From the bunk on the other side of the room, the sound of
Judie’s breathing, which honesty would have compelled him to call a snore,
rasped in a regular rhythm.

“What?” Tybor replied.

“What’s wrong with Judie?”

Tybor paused until another soft exhalation of Judie’s breath
sounded in the room.

“She’s asleep,” Huon said. “I wouldn’t have asked if she
weren’t.”

“She had some misconceptions about what was happening here.
I set her straight,” Tybor murmured, his voice a low rumble.

“Oh.” Huon’s sigh was as quiet as a breath. “Why did that
upset her?”

“How do I know? She’s human. They’re strange.” Tybor
grunted. “She asked for some fireballs of her own so she could fight alongside
us if the police came after us.”

“She’s amazing,” Huon said.

A long moment of silence stretched out. Then Tybor spoke,
his tone grim and determined. “Adrenaline helped her do things she never
thought she would, but once it drained away, she crashed. You and I are trained
to cope with that. She’s not.”

“We should help her,” Huon said.

“No. She has to get through this on her own. As soon as we
get to the portal spot, we’ll be gone. I don’t want her to depend on us for
anything.”

“But we’re here now. We should—”

“She’s asleep. That’s the best thing for her,” Tybor said
firmly.

Huon smiled to himself. “I really like her, Tybor.”
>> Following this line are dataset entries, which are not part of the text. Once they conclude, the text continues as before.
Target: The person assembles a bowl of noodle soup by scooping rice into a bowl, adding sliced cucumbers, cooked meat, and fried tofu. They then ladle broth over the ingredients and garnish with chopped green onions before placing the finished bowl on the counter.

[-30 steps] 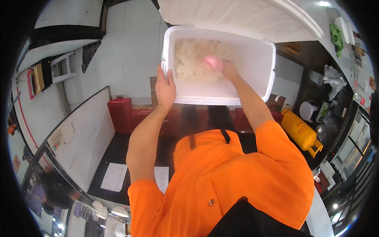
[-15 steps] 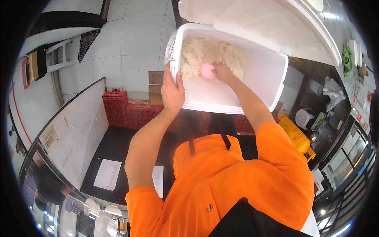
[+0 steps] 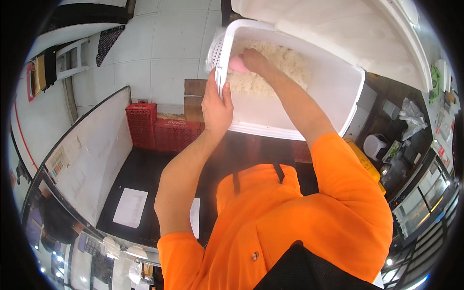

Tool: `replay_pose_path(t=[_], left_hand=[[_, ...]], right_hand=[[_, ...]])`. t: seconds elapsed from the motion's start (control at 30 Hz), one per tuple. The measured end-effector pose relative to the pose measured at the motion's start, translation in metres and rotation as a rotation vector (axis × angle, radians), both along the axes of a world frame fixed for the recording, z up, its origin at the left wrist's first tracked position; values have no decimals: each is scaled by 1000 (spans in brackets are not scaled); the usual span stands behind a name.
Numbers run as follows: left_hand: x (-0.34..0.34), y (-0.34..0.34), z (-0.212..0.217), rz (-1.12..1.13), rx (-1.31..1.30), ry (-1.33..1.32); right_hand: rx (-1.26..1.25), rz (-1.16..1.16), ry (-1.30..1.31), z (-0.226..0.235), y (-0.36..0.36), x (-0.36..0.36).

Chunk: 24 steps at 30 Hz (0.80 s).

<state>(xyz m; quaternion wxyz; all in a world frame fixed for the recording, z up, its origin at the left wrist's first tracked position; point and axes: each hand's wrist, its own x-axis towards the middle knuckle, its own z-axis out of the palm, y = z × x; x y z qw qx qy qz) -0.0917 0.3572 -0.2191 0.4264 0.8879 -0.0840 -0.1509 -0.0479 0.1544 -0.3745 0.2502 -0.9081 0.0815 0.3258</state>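
A deep white box (image 3: 333, 92) stands ahead of me, with its white lid (image 3: 333, 21) raised at the far side. White grainy food that looks like cooked rice (image 3: 290, 65) covers much of its bottom. My right hand (image 3: 254, 61) reaches inside, closed on a round pink bowl or scoop (image 3: 238, 65) that rests against the rice at the box's left end. The bowl's far part is hidden by the fingers and rice. At the near left corner, my left hand (image 3: 217, 107) grips the box's rim, thumb apart from the fingers.
Red plastic crates (image 3: 176, 135) stand left of the box, low down. Sheets of paper (image 3: 130, 208) lie on a black surface beside a white partition (image 3: 92, 169). A yellow gas cylinder (image 3: 363, 159) is at the right. Another person (image 3: 58, 212) shows at lower left.
My right hand has moved the pink bowl leftward and farther away, to the rice by the box's left wall. My left hand keeps its hold on the rim. The whole view has shifted slightly.
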Motion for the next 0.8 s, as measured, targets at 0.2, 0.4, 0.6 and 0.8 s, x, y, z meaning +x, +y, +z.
replay_pose_path(t=[0.2,0.4,0.6,0.8], left_hand=[[-1,0,-4,-26,15,-60],[-1,-2,-3,5,33,29],[-2,-5,-4,-13,32,19],[-13,-4,-2,10,32,5]], right_hand=[[134,356,304,-24,-21,-41],[163,217,172,22,-27,-86],[191,249,298,22,-22,-104],[179,169,310,34,-24,-109]])
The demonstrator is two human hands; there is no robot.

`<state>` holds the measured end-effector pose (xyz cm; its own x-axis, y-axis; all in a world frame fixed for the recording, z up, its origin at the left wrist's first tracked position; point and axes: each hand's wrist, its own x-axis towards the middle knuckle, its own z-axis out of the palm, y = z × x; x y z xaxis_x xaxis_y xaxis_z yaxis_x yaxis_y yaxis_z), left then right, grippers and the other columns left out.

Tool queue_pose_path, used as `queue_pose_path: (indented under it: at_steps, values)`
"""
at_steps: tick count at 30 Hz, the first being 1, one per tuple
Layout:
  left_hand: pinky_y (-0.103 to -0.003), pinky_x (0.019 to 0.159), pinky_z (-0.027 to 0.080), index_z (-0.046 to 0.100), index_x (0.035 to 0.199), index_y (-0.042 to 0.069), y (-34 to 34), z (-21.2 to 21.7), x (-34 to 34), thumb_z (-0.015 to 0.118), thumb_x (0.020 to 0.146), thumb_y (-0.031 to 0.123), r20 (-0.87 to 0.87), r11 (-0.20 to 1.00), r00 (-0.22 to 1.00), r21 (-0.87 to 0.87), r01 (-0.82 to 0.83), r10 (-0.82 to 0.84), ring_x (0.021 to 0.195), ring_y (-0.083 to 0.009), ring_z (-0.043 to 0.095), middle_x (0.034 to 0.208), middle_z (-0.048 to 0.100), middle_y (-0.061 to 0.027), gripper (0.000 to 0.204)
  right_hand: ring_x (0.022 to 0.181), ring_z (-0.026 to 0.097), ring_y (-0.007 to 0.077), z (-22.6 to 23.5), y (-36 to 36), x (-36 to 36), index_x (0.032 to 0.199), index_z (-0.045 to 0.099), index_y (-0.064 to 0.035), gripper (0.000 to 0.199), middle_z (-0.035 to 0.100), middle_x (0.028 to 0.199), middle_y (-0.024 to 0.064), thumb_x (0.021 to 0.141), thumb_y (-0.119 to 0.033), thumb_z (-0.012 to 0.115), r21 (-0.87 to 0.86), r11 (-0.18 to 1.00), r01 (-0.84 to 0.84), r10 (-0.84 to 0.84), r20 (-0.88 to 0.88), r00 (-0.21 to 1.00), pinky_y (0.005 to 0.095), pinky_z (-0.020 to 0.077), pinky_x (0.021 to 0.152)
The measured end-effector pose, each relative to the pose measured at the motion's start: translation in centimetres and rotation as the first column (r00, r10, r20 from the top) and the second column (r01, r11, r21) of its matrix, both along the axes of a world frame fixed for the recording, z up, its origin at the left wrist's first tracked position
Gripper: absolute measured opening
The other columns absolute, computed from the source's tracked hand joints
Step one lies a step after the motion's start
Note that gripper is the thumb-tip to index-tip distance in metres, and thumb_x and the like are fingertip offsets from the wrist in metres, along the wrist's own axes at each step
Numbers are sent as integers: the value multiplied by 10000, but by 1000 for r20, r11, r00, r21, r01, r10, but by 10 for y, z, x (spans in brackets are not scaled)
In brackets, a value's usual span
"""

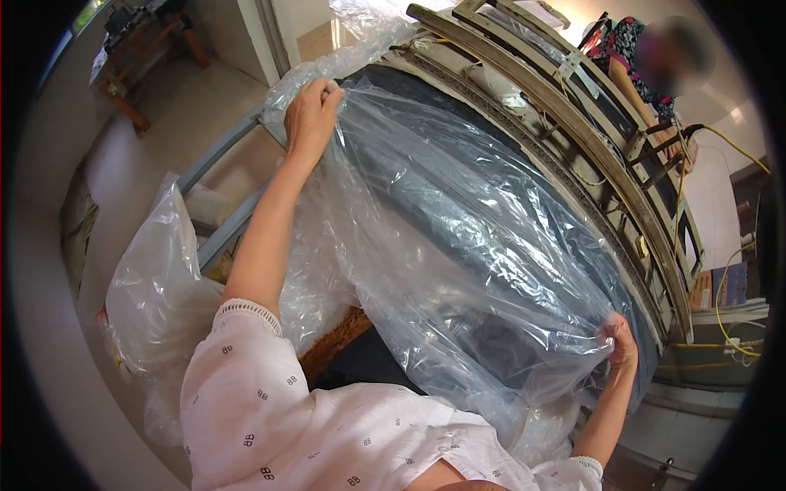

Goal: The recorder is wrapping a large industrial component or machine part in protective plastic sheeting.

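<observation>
A large clear plastic sheet (pixel 458 204) stretches between my two hands over a dark fabric-like surface (pixel 409 102). At the upper left, my left hand (pixel 313 114) is closed on one gathered edge of the sheet, with that arm reaching far out. Lower down on the right, my right hand (pixel 621 340) pinches another edge, where folds run together toward the fingers. Loose folds of the sheet hang down in front of my body. Wrinkles and glare partly hide the dark surface beneath.
Beyond the dark surface runs a long machine frame (pixel 573 131) with rails. A person (pixel 630 74) is at its far side. More crumpled plastic (pixel 164 278) bulges by a grey metal frame (pixel 217 151) on the left. A yellow cable (pixel 720 278) hangs at right; a wooden table (pixel 151 61) stands far left.
</observation>
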<state>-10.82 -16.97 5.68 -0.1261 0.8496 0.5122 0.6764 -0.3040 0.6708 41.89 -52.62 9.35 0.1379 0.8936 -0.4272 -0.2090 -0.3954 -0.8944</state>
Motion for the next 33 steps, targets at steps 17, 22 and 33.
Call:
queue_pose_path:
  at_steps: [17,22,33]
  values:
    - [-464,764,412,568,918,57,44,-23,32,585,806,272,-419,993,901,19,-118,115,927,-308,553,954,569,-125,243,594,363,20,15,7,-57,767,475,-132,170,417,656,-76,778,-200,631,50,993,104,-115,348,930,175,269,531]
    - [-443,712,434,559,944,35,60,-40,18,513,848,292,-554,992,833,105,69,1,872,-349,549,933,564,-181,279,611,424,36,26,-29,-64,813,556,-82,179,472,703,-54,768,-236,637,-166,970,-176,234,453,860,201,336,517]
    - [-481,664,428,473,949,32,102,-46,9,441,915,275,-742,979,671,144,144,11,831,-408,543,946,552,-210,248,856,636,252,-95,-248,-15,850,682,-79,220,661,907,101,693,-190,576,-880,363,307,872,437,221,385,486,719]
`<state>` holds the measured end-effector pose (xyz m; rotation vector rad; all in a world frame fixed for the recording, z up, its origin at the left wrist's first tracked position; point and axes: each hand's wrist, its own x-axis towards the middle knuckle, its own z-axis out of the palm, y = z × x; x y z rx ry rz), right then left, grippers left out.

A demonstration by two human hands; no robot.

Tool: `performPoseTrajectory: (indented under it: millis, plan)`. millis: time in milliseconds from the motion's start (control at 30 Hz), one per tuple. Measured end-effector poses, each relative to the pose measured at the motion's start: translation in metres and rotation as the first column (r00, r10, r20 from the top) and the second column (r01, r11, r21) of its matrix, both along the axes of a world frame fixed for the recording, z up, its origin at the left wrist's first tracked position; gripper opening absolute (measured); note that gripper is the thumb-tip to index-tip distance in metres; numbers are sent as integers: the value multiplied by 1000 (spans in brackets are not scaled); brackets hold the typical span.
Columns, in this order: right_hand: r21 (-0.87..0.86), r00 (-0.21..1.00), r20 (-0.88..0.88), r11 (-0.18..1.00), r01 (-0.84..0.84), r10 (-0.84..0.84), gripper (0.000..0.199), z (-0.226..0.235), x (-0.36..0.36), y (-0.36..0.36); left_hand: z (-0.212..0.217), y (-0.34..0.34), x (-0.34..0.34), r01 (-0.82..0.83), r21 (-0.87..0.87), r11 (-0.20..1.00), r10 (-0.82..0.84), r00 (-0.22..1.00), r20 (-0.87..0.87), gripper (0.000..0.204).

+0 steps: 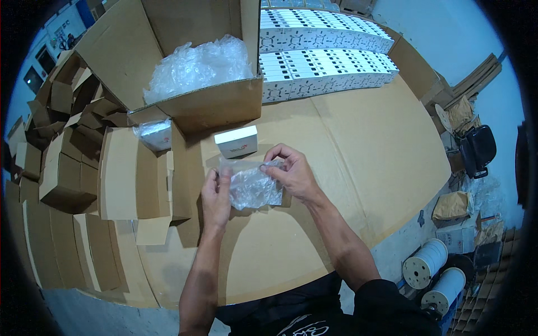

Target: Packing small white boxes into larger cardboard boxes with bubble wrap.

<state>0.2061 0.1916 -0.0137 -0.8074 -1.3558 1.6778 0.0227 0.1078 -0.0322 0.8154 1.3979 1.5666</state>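
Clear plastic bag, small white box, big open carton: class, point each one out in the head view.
clear plastic bag (pixel 255 189), head view, on its crinkled middle between the hands.
small white box (pixel 236 136), head view, on its top face.
big open carton (pixel 218 103), head view, on its front wall.

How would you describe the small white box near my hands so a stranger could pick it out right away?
Start at the big open cardboard carton stuffed with clear plastic wrap. Just in front of its right corner, the small white rectangular box stands alone on the cardboard-covered table, above both hands. Unlike the stacked white boxes behind, it stands single.
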Motion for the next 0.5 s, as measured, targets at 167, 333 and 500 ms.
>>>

“You’re as bad as she is. Dvalinn do not believe in love or
emotional commitments.” A note of something that sounded impossibly like panic
colored his voice. “She thought I… That you… She imagined a shitload of crap. I
don’t need you to do it too.”

Huon lay on his back in the darkened room and looked toward
the ceiling he couldn’t see. He wondered who exactly Tybor was trying to
convince. Images of a hard, brown body bending over his, smoothing on lotion,
of the same body stretched out over his, cock to hardened cock. Tybor’s
dedication to his training, to keeping him alive, pushing him further and
further, then admitting with grudging respect how far he had come.

Then he thought of Judie’s soft body and her fierce courage,
her quickness and her strength. He thought of the incredible three-way sexual
encounter on the train and he felt his heart kick. Tybor and the rest of the
Dvalinn might be unable to love, but Huon was afraid that in this, as in
everything else in his lonely, isolated life, he was different.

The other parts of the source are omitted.